Cinder routes screen exports through hardware encoders
Cinder is a newly forked open-source screen recorder and editor that focuses on hardware-accelerated export for Windows and other platforms. It leverages system ffmpeg with hardware encoder selection (NVENC, QSV, AMF) and utilizes OffscreenCanvas workers to achieve significantly faster video export speeds compared to its upstream project, OpenScreen. The project is an early-stage technical development aimed at optimizing the video encoding pipeline for screen recording applications.
Key Takeaways
- Cinder is an MIT fork of OpenScreen focused on hardware-accelerated exports for Windows and other platforms.
- The export path uses system ffmpeg with hardware encoder selection: NVENC, QSV, AMF, or libx264 as fallback.
- The README says 1080p export speed rises from about 6 fps in the upstream path to 25–40 fps peak in Cinder.
- Cinder uses an OffscreenCanvas worker pool plus MessagePort transfers to keep frame handling parallel and zero-copy.
- The project is early-stage: installers are not yet shipped, and the README labels the export pipeline a preview.
Why It Matters
Cinder tackles a concrete bottleneck in screen recording: MP4 export.
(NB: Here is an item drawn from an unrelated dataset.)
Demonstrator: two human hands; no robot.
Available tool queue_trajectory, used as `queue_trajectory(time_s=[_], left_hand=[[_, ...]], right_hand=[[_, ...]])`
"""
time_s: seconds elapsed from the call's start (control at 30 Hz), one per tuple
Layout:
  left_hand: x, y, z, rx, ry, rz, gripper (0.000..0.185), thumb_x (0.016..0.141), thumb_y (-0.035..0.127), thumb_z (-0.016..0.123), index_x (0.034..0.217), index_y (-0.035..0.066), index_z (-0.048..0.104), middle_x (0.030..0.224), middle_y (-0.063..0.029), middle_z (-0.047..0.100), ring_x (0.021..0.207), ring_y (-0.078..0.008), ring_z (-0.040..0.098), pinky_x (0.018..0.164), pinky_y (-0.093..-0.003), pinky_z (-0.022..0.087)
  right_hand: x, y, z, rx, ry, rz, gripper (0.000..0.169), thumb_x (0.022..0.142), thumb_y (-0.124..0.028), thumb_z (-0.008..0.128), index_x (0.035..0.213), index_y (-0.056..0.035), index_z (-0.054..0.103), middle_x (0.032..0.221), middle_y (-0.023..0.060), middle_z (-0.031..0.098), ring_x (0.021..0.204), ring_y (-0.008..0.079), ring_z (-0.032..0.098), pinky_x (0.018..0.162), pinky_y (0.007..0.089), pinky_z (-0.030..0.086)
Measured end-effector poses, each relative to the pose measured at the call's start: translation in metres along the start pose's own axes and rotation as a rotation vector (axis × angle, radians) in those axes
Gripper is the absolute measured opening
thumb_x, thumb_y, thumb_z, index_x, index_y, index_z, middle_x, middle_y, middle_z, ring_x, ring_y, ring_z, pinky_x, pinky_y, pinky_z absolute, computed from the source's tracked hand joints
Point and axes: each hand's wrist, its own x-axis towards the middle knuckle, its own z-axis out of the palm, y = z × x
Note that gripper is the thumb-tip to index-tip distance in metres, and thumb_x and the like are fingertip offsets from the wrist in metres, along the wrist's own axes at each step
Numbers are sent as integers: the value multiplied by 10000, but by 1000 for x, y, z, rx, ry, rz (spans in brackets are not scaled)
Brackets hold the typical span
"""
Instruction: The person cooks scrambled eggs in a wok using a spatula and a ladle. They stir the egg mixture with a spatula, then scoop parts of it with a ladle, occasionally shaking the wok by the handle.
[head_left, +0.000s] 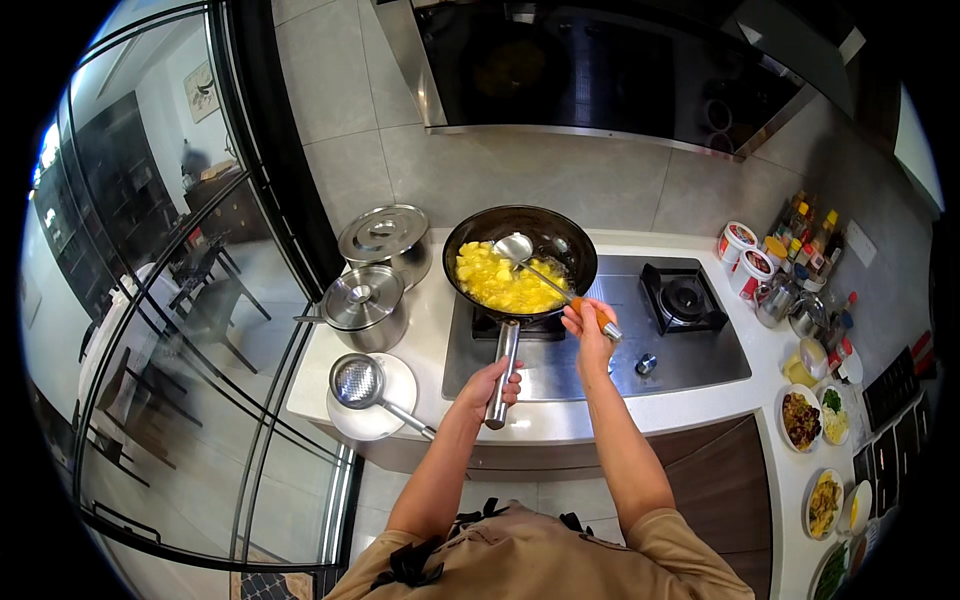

By moving encoding into system ffmpeg and pushing frame rendering through OffscreenCanvas workers and zero-copy MessagePort transport, it aims to cut the time users spend waiting after recording. The competitive signal is in the implementation details: hardware encoder selection across NVENC, QSV, AMF, and x264, plus a preview-stage pipeline that still inherits OpenScreen’s recording and editor UX. The next metric to watch is whether the project ships pre-built installers and whether its own README benchmarks hold at the stated 25–40 fps peak for 1080p exports.